Township in Minnesota, United States

Rice River Township is a township in Aitkin County, Minnesota, United States. The population was 120 as of the 2020 census.

==History==
Rice River Township takes its name from the Rice River.

==Geography==
According to the United States Census Bureau, the township has a total area of 93.4 sqkm, all land.

===Major highway===
- Minnesota State Highway 65

===Adjacent townships===
- Spalding Township (north)
- Salo Township (northeast)
- Beaver Township (east)
- Millward Township (southeast)
- White Pine Township (south)
- Lee Township (west)

===Cemeteries===
The township contains Rice River Cemetery.

==Demographics==
As of the census of 2000, there were 158 people, 64 households, and 44 families residing in the township. The population density was 4.4 people per square mile (1.7/km^{2}). There were 129 housing units at an average density of 3.6/sq mi (1.4/km^{2}). The racial makeup of the township was 99.37% White and 0.63% Asian.

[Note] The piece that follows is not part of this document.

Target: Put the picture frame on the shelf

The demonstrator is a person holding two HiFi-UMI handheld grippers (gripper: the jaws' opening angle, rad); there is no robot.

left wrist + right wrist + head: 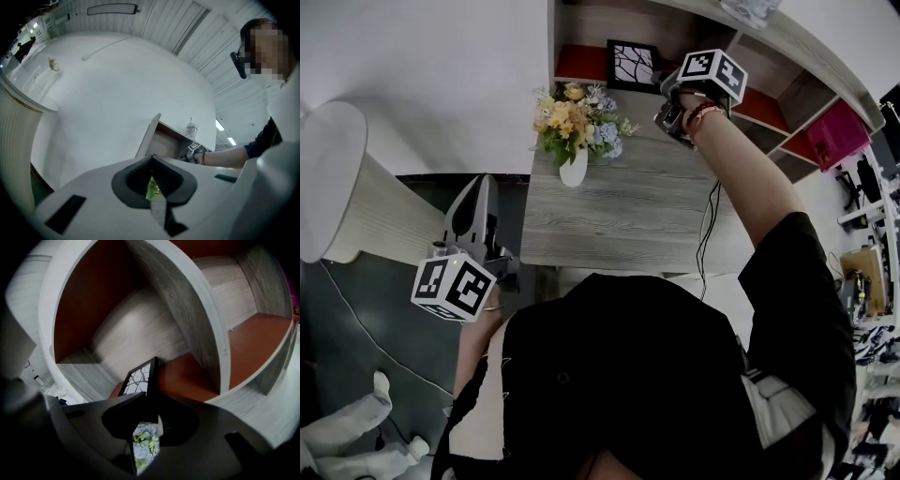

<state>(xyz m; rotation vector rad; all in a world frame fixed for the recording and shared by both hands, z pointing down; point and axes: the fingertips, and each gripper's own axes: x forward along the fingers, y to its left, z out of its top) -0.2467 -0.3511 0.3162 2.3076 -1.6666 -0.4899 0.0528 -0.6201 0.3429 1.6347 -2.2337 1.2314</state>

There were 64 households, out of which 31.3% had children under the age of 18 living with them, 60.9% were married couples living together, 4.7% had a female householder with no husband present, and 31.3% were non-families. 29.7% of all households were made up of individuals, and 12.5% had someone living alone who was 65 years of age or older. The average household size was 2.47 and the average family size was 3.11.

In the township the population was spread out, with 26.6% under the age of 18, 6.3% from 18 to 24, 24.1% from 25 to 44, 24.1% from 45 to 64, and 19.0% who were 65 years of age or older. The median age was 41 years. For every 100 females, there were 100.0 males. For every 100 females age 18 and over, there were 107.1 males.

The median income for a household in the township was $28,000, and the median income for a family was $33,281. Males had a median income of $55,313 versus $41,250 for females. The per capita income for the township was $20,205. About 11.1% of families and 13.9% of the population were below the poverty line, including 14.6% of those under the age of eighteen and 4.5% of those 65 or over.